Pero Dios salvó a David de ese castigo y Natán le dijo a David que lo haría, que su vida sería perdonada. Pero, dijo, «el fruto de tu unión con Betsabé no se salvará». Dios iba a requerir la vida del bebé. Y entonces nació el bebé. ¿Y recuerdan cómo sigue la historia? Cómo David entró en su habitación y durante siete días y siete noches no comió, ni bebió. Estaba de luto y en cenizas rogando a Dios en oración, intercediendo por la vida de ese bebé. Diciendo: «Por favor, por favor, por favor, Dios, no dejes que este bebé muera». Y, recuerdan que después de que pasó la semana, el bebé murió y los asistentes de David tenían miedo de ir a la habitación y decírselo porque vieron lo alterado que estaba y lo angustiado que estaba; tenían miedo de que si entraban y le anunciaban a David que el bebé había muerto, entonces David se haría daño.

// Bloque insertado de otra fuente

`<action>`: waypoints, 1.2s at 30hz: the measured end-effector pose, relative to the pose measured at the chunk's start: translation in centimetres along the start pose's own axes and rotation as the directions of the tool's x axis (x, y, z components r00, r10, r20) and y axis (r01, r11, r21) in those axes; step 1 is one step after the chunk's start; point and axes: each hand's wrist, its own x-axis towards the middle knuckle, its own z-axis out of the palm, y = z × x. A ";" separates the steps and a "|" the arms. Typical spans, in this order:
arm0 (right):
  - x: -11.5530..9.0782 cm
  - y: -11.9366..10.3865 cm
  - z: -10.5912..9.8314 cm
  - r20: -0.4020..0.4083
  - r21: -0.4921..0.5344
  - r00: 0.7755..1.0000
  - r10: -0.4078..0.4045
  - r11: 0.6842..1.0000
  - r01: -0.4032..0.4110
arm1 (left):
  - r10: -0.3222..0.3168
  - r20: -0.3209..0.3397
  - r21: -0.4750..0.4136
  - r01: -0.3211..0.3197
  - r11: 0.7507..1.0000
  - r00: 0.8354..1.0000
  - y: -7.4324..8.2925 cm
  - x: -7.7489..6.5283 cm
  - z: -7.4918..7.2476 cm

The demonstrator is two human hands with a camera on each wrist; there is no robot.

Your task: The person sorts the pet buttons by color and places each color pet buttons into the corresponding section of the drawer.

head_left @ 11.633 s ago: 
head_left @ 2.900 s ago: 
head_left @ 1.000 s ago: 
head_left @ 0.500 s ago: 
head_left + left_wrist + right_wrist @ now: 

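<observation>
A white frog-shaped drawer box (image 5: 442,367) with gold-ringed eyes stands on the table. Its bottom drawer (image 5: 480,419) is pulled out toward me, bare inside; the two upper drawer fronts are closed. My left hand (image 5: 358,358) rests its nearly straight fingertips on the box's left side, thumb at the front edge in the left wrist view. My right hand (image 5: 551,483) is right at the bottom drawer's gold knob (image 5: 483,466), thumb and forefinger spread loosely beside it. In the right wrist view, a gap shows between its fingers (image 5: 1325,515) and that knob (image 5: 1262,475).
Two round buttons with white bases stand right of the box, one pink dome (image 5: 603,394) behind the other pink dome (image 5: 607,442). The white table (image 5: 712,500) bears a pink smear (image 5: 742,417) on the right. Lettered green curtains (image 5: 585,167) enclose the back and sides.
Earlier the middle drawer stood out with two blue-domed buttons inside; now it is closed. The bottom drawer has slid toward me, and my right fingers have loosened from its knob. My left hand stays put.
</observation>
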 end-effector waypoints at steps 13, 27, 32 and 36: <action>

Y los vio a ellos deambulando y mirando nerviosos a su habitación y David fue lo suficientemente inteligente como para saber lo que había pasado. Y, dijo, «El bebé murió, ¿cierto?» Le dijeron: «Sí». Y entonces, ¿qué hizo David? De inmediato se lavó la cara, se vistió, se ungió la cabeza con aceite, fue a la iglesia y alabó a Dios. Tomó su castigo y alabó a Dios. Y él dijo: «Oh Dios, si tú te deleitaras en sacrificios, yo los ofrecería; si quisieras holocaustos, yo los ofrecería. Pero los sacrificios de Dios son el espíritu contrito; el corazón contrito. Eso nunca lo despreciarás». Y esa debe ser nuestra actitud cada vez que oramos. Que tan pronto como adoramos las maravillas de Dios, necesitamos contrastar la belleza de Su santidad con una confesión fresca de nuestras transgresiones ante Él en un espíritu de contrición.